In western Washington, algae thrives because we hand it everything it needs: persistent humidity, mild temperatures year-round, and shaded slopes that dry slowly. It rarely causes structural damage by itself, but it’s a warning sign. Algae holds moisture against the shingle surface, accelerates granule loss, and almost always means moss isn’t far behind.

Algae is the easiest of the three to address. A proper soft-wash treatment kills it, and zinc or copper strips installed near the ridge release small amounts of metal ions every time it rains — enough to keep algae and moss from re-establishing. Pressure washing, on the other hand, strips granules and can void your manufacturer warranty. Don’t do it.

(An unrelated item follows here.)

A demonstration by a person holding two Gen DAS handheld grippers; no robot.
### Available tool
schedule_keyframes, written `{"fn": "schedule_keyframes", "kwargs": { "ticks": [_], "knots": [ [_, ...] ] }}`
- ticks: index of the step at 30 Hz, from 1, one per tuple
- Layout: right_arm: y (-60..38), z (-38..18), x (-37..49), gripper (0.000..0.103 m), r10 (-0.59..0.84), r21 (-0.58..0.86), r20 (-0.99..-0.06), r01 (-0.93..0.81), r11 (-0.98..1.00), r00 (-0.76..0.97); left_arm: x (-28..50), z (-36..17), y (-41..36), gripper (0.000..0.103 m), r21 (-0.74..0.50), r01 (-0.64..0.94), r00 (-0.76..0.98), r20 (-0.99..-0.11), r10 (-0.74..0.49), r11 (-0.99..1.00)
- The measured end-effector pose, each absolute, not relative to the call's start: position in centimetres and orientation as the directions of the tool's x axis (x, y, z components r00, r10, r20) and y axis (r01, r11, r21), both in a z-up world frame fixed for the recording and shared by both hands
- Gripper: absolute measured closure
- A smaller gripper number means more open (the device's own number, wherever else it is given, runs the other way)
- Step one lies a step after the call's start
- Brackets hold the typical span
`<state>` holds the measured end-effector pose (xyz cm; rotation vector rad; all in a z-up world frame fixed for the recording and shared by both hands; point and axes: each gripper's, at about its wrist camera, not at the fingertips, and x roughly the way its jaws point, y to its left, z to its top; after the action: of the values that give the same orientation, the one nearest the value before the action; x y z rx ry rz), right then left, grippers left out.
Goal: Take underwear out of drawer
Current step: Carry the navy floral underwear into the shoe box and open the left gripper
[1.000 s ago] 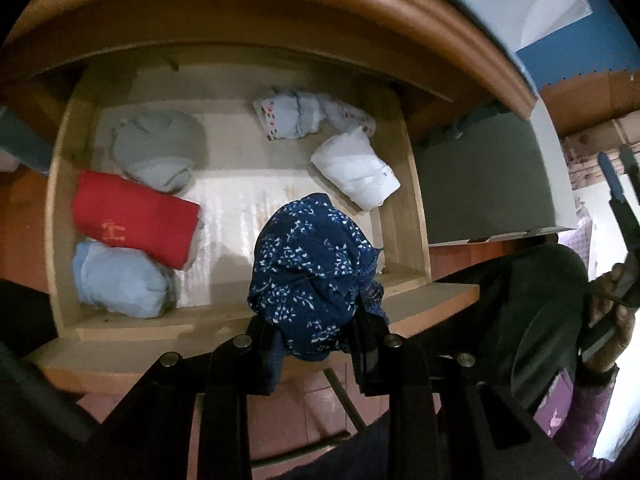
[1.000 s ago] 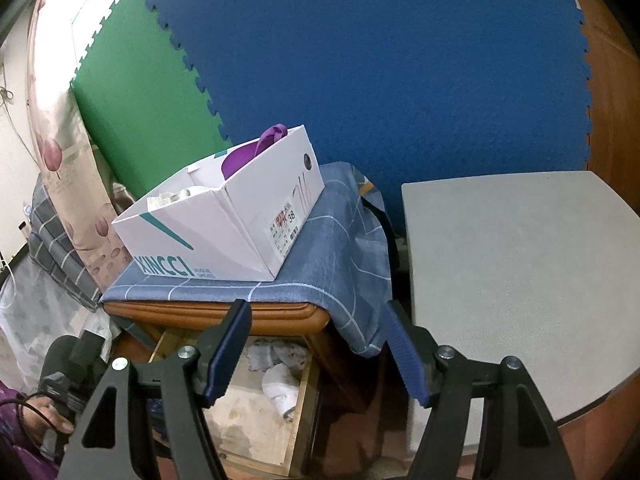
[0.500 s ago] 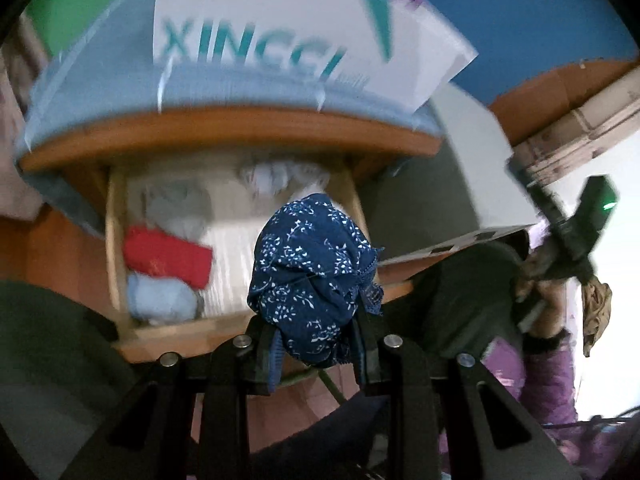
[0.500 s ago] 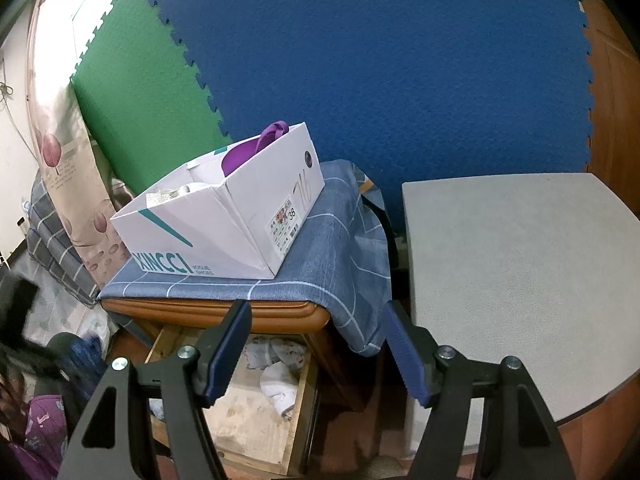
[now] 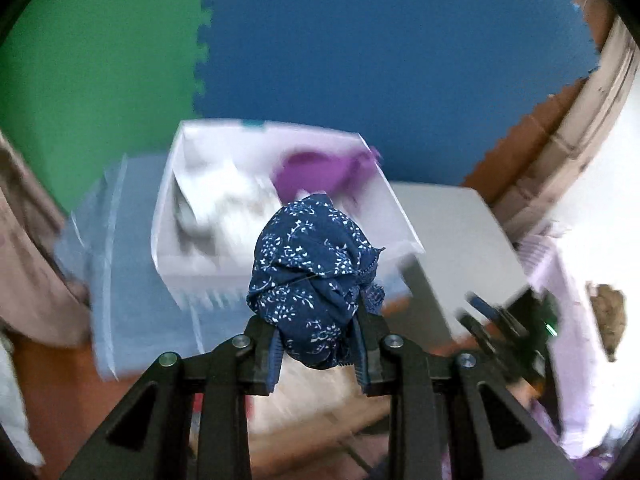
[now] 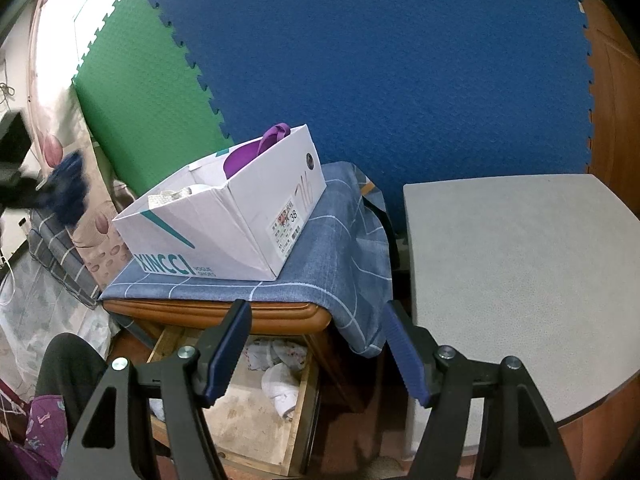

Moss: The One That Actually Pries Your Roof Apart

Moss is the heavyweight problem in our climate. Unlike algae, moss has root-like structures called rhizoids that anchor into the gaps between shingles, and as those mats thicken and absorb water — moss can hold up to twenty times its weight in moisture — they physically lift the shingle edges.

Once a shingle is lifted, wind gets underneath. Driving rain gets underneath. The seal strip that holds shingles flat eventually fails, and you’ve got an entry point for water directly into the decking. We see this constantly on older homes in Monroe, Bothell, and the heavily-treed parts of North Bend where conifers shed needles and create the perfect moss substrate.

The damage compounds over time. A thin green dusting in year one becomes a half-inch thick carpet by year five, and by then you’re not just removing moss — you’re often replacing sections of roof. The fix at the early stage is gentle removal (never scraping, never pressure washing) followed by a treatment that kills the moss at the rhizoid level so dead mats don’t keep holding water.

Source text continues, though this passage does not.